完全自己満足でお送りする不定期企画『レビュー0件映画を鑑賞してみた』
これはFilmarks内で未だレビュー投稿のない作品をあえて鑑賞し、レビューを書いてみようじゃないかという、無謀かつ誰得な企画です。
とりあえずのルールとして、Markされていても、レビュー欄が空欄だったり、あったとしても「記録」や「過去鑑賞」のような、レビューとは言い難い内容の書き込みもレビュー無しとみなします。
さて、今回鑑賞した作品は……
『不思議な世界の物語』 LDで鑑賞。
1962年 アメリカ 伝記、ファンタジー 先客3名様
公爵の家史を書く仕事を依頼されたグリム兄弟。期限までに何とか完成させようとする兄を尻目に、弟は仕事そっちのけでおとぎ話のことしか頭になかった。
童話なんてくだらないと言われ続けながらも、弟はおとぎ話集めに心血を注ぐ。
50年代のハリウッド映画を代表する名プロデューサー、ジョージ・パルが、グリム兄弟と彼らが集めた童話を題材に、35㎜フィルム3本を使用して3つのカメラで同時撮影する ‶シネラマ” による劇映画として製作した大作。
劇中では、数あるグリム童話のうち3つが描かれる。
姿の見えなくなるマントの話。
真夜中に靴を作る小人の話。
火を吐くドラゴンに戦いを挑む剣士の話。
この中で事前に知っていたのは小人の話だけで、他は聞いたことなかったけれど、どれも面白かった。特にドラゴンが口からじゃなくて鼻から火を吐くのが気に入った。尻尾に岩を落とされて痛がる姿も、なんかかわいい。

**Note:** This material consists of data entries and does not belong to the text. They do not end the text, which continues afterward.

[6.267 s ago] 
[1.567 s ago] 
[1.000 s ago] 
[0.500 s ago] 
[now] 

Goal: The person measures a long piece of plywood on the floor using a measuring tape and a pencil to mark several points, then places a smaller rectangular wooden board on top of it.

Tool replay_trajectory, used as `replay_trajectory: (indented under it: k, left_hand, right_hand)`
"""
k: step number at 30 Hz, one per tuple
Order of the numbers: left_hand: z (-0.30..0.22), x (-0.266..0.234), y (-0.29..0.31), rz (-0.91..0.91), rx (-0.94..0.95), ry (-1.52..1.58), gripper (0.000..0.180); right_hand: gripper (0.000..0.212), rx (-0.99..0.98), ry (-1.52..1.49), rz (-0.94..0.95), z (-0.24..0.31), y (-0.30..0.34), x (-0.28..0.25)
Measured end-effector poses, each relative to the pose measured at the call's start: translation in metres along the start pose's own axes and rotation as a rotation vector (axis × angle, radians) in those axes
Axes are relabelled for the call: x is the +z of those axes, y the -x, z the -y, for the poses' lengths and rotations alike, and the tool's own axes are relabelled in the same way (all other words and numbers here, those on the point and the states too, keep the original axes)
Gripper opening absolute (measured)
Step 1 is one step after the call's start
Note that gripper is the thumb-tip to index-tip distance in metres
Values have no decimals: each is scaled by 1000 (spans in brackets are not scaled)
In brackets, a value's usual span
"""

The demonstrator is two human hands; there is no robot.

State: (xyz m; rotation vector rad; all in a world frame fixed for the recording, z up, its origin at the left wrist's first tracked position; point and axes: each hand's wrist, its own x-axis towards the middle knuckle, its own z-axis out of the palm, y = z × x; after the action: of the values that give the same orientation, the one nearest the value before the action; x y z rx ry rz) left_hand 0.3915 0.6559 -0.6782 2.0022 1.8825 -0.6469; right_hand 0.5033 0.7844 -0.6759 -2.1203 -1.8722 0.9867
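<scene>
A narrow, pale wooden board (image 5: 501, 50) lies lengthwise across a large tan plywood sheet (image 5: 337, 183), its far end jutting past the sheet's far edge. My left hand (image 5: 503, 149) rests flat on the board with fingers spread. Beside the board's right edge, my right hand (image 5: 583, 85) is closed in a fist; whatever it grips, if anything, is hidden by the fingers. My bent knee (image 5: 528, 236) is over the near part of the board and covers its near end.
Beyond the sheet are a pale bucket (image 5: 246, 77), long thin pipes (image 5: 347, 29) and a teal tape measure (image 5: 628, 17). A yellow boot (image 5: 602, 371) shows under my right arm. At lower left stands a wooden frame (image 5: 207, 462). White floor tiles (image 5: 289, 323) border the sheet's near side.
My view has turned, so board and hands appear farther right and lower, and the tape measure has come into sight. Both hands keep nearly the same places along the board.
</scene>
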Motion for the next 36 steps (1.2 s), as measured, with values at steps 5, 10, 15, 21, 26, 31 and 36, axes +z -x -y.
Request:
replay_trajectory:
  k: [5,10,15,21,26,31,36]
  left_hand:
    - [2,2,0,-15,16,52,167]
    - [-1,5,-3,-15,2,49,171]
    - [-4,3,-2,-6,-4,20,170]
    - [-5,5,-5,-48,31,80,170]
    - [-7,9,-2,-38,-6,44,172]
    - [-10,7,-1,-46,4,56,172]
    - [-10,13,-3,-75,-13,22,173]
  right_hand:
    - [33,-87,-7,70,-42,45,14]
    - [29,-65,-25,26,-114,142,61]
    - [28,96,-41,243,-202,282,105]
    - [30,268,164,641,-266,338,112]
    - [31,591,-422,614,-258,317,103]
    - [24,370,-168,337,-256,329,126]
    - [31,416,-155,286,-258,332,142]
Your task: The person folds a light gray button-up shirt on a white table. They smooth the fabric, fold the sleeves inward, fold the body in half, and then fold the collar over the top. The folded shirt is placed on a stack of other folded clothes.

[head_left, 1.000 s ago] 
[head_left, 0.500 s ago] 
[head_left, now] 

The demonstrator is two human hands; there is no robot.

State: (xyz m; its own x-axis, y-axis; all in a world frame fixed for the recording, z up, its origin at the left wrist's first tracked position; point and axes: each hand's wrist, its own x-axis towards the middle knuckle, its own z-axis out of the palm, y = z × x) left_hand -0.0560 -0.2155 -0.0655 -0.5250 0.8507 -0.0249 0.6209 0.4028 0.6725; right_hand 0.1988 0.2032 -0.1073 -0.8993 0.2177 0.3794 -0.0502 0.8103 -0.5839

ところで、これら童話は、みなグリム兄弟が作ったのではなく、集めたというのがポイント。劇中でも、弟が子供たちにおとぎ話を話して聞かせるおばあさんの家に行き、子供たちに紛れて話を聞かせてもらおうとするものの「子供じゃないから入れてやらない」と門前払いをされ、それでもあきらめきれず、外から盗み聞きしておとぎ話の内容をメモするシーンがある。つまりグリム童話集は盗作の集ま……いや、何でもない。当時は著作権云々なんて無いに等しかったのだろう。
ラストシーン、グリム弟が大勢の子供たちに囲まれるシーンは感動的。作り話なんて無価値と言われていた時代に新風を巻き起こしたグリム弟の功績は大きい。
でも、本当は怖いんでしょう? グリム童話って。